El hombre asintió y miró a su superior.
– ¿Y el servicio, capitán?
– No creo que sea de mucha utilidad con eso -dijo el capitán señalando el vendaje, y agregó-: Hablaré con su sargento. -Y a la doctora-: Si extiende un certificado, dottoressa, él podrá tener unos días de baja.
Algo, quizá el mero sentido de lo teatral o el hábito de la suspicacia, hizo que Brunetti se preguntara si el capitán se habría mostrado tan benévolo de no haber estado él allí de testigo y no haberse identificado como comisario de policía.
La doctora se sentó al escritorio y se acercó un bloc. Escribió unas líneas, arrancó la hoja y la dio al herido, que la tomó, le dio las gracias, saludó al capitán y salió de la habitación.
– Me han dicho que han traído a otro hombre, dottoressa -dijo Brunetti-. ¿Puede indicarme dónde está?

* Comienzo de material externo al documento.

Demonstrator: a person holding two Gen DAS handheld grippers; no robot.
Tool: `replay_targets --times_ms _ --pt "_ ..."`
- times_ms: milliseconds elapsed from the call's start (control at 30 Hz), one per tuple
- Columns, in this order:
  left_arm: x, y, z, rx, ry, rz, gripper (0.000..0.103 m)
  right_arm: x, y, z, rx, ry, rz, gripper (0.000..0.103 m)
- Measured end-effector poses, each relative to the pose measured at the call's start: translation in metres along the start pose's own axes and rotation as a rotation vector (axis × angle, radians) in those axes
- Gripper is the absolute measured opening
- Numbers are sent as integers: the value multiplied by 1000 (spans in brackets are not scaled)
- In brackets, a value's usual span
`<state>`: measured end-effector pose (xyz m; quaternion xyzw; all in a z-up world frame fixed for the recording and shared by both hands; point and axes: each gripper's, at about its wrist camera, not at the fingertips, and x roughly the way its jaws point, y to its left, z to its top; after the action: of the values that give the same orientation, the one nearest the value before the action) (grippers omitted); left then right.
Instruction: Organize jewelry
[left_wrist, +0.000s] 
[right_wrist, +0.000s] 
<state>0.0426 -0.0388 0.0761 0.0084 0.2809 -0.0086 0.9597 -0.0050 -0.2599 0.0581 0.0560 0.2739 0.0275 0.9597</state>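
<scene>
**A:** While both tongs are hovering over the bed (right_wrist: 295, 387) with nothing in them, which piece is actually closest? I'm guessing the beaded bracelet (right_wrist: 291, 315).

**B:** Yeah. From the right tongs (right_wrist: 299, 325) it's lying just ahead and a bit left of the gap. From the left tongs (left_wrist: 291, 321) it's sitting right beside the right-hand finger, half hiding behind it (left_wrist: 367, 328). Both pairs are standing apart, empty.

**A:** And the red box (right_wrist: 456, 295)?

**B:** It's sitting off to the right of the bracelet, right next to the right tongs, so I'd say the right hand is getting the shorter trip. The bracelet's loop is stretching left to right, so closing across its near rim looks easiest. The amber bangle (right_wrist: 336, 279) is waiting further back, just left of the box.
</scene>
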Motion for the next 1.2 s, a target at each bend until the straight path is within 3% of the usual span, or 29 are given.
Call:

Ella era joven, muy joven para ser médico. No era muy bonita, pero tenía una cara agradable, de las que dan buen resultado, una de esas caras que ganan con los años.
– Es un colega, el ayudante del jefe de Pediatría -dijo ella, poniendo el acento en el cargo, como si fuera prueba suficiente de que los carabinieri no tenían por qué meterse con él-. No me ha gustado la lesión que presentaba -aquí miró al capitán-, por eso lo he enviado a Neurología y he mandado llamar al especialista. -Brunetti observó que el capitán seguía sus palabras con tanta atención como él-. Como no se le dilataban las pupilas y tenía dificultades para mover el pie izquierdo, he pensado que debían verlo en Neurología.